AI cheats! (with real data)

Marlow · October 31, 2002

Originally posted by Sgt. Emren:

You can stop testing. Your results already prove that the AI does not have an advantage (with your particular setup). You don't need to try it out more than 30-50 times!

He has proved nothing of the sort. What has been proved is that the difference is not sufficient to be significant in 200 test firings.

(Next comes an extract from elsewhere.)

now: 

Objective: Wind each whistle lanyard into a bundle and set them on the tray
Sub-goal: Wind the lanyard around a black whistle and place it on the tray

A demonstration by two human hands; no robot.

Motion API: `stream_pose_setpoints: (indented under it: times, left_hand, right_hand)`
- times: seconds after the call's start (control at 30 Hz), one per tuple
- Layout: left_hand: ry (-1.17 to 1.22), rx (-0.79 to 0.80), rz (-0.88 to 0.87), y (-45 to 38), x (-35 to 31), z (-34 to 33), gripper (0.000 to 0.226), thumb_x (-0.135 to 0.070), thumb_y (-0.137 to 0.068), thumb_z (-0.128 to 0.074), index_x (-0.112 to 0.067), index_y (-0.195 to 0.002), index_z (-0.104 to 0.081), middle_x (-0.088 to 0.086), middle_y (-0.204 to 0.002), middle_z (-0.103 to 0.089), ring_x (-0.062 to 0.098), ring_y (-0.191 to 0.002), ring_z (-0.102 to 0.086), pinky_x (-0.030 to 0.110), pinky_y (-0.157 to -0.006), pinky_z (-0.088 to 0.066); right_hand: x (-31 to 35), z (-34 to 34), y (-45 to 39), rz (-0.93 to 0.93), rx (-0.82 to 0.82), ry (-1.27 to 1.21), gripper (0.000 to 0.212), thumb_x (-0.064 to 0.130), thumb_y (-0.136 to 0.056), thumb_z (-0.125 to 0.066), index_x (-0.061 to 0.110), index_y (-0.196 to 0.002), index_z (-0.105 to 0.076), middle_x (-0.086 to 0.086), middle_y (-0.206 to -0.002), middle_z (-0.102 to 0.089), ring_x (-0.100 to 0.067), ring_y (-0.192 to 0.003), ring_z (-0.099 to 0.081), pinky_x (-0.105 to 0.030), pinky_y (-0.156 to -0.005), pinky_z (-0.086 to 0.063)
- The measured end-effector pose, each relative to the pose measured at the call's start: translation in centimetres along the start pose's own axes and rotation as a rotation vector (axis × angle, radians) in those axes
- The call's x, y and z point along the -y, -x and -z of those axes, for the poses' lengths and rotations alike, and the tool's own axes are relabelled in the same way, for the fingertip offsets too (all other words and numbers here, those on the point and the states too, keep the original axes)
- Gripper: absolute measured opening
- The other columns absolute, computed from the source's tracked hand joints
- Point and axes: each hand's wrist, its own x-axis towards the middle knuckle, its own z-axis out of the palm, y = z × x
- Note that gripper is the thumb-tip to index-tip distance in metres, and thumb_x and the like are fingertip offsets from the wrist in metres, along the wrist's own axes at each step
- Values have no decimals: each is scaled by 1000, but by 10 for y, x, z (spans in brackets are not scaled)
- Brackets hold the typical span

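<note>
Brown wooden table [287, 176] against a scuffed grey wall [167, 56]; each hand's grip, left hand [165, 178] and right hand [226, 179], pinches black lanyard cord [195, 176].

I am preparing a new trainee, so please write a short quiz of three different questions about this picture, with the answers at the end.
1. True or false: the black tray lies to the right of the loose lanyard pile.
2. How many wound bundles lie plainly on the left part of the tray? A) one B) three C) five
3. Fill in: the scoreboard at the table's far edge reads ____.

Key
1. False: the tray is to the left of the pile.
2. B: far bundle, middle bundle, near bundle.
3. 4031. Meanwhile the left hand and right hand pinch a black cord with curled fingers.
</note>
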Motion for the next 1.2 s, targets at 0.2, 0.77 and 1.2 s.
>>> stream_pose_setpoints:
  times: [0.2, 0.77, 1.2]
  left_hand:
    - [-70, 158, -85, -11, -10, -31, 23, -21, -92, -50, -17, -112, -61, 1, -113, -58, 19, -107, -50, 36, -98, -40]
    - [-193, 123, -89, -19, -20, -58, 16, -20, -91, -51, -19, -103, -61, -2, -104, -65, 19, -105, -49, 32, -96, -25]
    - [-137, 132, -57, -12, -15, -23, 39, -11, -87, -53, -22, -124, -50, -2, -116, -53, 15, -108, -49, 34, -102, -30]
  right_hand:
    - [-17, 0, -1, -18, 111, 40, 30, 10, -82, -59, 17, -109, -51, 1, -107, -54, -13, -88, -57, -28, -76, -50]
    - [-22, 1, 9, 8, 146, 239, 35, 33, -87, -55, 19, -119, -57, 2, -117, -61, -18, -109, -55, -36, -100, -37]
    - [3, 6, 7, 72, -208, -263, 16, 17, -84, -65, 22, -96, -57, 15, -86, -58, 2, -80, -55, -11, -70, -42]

Maastrictian · October 31, 2002

Ok, more data.

This is using Cameroon's scenerio he posted a while back (page 3 or 4??). This is testing first hit when the german side is controled by the AI or a human. No FOW is used, and only the Germans have any ammo, and its all AP or HE.

AI hits 5

Human hits 7

AI hits 4

Human hits 5

AI hits 7

Human hits 6

AI hits 5

Human hits 8

AI hits 4

Human hits 5

AI hits 7

Human hits 5

AI hits 4

Human hits 7

AI hits 5

Human hits 4

AI hits 2

Human hits 2

AI hits 5

Human hits 4

AI hits 8

Human hits 5

AI hits 3

Human hits 6

AI hits 6

Human hits 8

AI hits 6

Human hits 6

AI hits 5

Human hits 6

AI hits 6

Human hits 3

AI hits 5

Human hits 5

AI hits 4

Human hits 7

AI hits 3

Human hits 8

AI hits 4

Human hits 5

So that's 200 trials on each side. Total results are 98 hits for the AI and 112 hits for the Human. Combining this with Cameroon's data with 100 trials on each side gives us:

Expected = 157

Observed AI hits = 153

Observed Human hits = 161

Chi Sqare = 0.2038

P = 0.6516

So this shows no signifcant results. More importantly this shows the Human edging out the AI, which is something I don't belive we've seen before, and sets my mind at ease to some extent.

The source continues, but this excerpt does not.